Vacanze, mezza Milano pronta a far le valigie

Nel week-end 350mila partenze e centomila rientri. Tra le mete preferite Riviera romagnola e Liguria

Raffaella Patruno

Per la maggior parte dei milanesi scatta l’ora della pausa estiva. Siamo al quinto esodo della stagione e si stima che lasceranno Milano, nel complesso, il 47 per cento dei cittadini. Solo in questo week-end, saranno 350mila i cittadini ad abbandonare la città, per partire alla volta dei più svariati luoghi di villeggiatura. Secondo l’Osservatorio di Milano 300mila persone sceglieranno una vacanza di una settimana e solo 50mila si tratterranno per due o tre settimane. Circa il 60 per cento, poi, opterà per il mare. Per l’Italia la zona più gettonata è la Riviera romagnola, seguita dalla Liguria e dalla Sardegna.
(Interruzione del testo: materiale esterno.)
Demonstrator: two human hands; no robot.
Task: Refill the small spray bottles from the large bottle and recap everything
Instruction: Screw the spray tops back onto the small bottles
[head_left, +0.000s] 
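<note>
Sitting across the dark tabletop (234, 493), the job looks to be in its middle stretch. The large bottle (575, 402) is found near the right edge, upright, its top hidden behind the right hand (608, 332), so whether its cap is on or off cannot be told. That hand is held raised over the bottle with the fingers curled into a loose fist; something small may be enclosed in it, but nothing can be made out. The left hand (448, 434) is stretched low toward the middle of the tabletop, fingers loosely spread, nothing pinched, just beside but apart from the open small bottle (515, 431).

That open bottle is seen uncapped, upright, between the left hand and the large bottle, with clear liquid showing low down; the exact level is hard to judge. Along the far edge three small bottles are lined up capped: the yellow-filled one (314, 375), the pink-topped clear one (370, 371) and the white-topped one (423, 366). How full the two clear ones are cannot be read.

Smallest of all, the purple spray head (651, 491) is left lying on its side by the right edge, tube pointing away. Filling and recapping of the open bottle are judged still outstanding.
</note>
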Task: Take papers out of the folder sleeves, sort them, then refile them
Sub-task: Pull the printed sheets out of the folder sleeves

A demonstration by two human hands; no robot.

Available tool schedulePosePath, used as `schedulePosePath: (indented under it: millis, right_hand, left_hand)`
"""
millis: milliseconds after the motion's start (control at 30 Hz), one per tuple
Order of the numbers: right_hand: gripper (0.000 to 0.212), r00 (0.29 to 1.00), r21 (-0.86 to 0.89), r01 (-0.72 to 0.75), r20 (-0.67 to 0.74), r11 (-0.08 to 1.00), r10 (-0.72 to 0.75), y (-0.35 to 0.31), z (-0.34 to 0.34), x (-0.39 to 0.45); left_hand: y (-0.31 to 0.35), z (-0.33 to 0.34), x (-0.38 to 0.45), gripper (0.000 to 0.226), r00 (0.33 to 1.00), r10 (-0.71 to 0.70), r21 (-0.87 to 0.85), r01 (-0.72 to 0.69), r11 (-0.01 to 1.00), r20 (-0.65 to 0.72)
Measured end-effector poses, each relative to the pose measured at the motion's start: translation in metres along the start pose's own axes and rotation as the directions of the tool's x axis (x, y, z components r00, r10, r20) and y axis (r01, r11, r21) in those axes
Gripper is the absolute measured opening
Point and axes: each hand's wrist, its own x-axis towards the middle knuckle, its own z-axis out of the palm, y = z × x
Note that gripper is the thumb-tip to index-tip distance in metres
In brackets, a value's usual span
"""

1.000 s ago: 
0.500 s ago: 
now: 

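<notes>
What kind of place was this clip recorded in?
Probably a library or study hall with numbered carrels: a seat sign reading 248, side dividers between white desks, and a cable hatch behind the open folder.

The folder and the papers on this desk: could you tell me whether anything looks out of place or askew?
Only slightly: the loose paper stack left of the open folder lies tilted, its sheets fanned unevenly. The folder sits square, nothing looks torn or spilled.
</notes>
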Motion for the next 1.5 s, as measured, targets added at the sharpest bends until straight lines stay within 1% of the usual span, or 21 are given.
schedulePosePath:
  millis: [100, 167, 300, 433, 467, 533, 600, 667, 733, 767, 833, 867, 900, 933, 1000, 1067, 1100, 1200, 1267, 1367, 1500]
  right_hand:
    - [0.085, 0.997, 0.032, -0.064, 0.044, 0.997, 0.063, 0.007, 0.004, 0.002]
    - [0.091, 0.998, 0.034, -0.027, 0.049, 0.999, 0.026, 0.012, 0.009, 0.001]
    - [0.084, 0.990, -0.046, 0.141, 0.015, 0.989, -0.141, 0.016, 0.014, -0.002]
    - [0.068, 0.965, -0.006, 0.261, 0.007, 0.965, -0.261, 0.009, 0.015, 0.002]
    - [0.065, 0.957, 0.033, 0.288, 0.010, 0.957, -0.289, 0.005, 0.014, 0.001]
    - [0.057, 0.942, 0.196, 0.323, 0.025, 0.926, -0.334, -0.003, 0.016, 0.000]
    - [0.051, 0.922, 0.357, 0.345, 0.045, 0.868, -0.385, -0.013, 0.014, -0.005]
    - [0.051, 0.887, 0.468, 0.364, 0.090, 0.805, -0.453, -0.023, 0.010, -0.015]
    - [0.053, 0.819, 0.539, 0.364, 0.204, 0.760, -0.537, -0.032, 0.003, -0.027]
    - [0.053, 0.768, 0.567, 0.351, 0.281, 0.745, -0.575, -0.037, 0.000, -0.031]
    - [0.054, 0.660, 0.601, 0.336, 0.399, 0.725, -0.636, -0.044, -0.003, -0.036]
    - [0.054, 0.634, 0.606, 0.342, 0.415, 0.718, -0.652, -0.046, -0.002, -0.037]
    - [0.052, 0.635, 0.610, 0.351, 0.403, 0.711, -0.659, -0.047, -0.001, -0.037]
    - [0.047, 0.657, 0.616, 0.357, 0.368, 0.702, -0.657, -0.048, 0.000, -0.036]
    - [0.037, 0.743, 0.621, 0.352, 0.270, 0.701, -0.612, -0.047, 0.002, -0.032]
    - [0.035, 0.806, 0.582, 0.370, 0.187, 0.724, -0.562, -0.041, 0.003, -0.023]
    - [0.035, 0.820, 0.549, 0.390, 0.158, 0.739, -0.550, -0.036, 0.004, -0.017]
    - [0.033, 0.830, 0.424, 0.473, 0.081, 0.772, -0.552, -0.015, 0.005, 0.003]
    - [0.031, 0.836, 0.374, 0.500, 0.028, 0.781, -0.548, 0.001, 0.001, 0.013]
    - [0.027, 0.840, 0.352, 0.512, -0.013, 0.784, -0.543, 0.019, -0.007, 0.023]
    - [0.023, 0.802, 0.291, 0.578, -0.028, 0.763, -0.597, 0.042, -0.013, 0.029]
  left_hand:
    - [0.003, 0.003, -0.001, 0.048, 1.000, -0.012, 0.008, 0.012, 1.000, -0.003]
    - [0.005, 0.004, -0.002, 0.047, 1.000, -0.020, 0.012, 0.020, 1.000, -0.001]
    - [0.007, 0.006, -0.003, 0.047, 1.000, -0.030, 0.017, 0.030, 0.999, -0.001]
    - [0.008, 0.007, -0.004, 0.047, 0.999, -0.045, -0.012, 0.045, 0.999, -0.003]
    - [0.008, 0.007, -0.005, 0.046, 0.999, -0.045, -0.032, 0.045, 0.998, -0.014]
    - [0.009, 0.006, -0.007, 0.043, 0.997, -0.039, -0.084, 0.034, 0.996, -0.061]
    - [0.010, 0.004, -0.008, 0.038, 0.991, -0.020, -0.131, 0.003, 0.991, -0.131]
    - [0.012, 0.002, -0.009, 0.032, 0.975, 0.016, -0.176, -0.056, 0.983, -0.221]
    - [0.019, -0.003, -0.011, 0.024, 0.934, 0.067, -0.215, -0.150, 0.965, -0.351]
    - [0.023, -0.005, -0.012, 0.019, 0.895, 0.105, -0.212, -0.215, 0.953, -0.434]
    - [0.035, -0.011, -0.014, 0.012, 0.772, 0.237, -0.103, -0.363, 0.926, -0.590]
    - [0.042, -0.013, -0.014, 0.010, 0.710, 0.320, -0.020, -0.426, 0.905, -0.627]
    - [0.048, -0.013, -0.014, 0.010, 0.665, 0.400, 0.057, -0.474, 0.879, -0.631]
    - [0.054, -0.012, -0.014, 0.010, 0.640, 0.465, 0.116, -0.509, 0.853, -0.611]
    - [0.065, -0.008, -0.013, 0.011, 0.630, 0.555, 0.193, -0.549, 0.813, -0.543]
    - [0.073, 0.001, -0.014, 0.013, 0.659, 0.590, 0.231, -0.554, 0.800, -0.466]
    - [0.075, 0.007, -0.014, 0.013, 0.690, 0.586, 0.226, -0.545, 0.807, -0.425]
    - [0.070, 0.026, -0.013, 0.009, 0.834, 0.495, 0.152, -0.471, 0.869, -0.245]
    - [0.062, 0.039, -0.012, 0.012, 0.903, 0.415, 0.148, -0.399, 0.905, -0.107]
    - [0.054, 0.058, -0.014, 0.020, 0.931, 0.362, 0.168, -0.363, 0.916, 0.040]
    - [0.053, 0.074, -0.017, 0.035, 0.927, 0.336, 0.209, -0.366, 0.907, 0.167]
Il 25 per cento dei vacanzieri si dedicherà alla cultura girando per le capitali europee: tra le preferite, nell’ordine, ci sono Parigi, Barcellona, Madrid e Praga.
Tutti annullati - come sottolinea rigorosamente Tadino dell’Osservatorio - i viaggi per la capitale della Gran Bretagna e per Sharm el Sheikh, località duramente provate dagli attacchi terroristici.
In alternativa i milanesi hanno comunque preso d’assalto altre zone del Mediterraneo, specie la Tunisia e la Croazia che sembrano andare per la maggiore.
Molto meno di moda, o forse molto meno alla portata delle tasche dei cittadini, le classiche partenze a lungo raggio verso Caraibi e Maldive.
Per il 15 per cento dei villeggianti, poi, il relax è sinonimo di montagne e laghi, soprattutto se non sono troppo distanti da casa. Molto gettonate infatti, secondo i tour operator, le Alpi della Lombardia seguite (ma solo «alla lontana») dalle Dolomiti e dalla vicina Svizzera. Quanto ai laghi, poi, quello di Como e quello di Garda rimangono tra i preferiti dei milanesi.
Tutte le località turistiche menzionate saranno per lo più raggiunte, dalla quasi totalità dei viaggiatori (circa il 70 per cento), in auto; il 25 per cento si sposterà in treno e, forse sempre per questioni economiche, solo il 10 per cento utilizzerà l’aereo, di certo comodo, ma forse molto costoso.
Ad ogni modo, al grande esodo di questo week-end corrisponderanno già i primi rientri massicci e la città non sarà totalmente deserta. Insieme ad un milione di auto che si dirigeranno fuori dalla Lombardia (delle quali più di 600mila verso il Meridione) 100mila persone avranno così già completato le proprie ferie e saranno sulla via del ritorno.
Dalle stime dell’Osservatorio milanese, emerge dunque che sono sempre meno i milanesi che decidono di partire. Al momento, infatti, in città sono rimaste dalle 80mila alle 100mila persone in più rispetto allo scorso anno.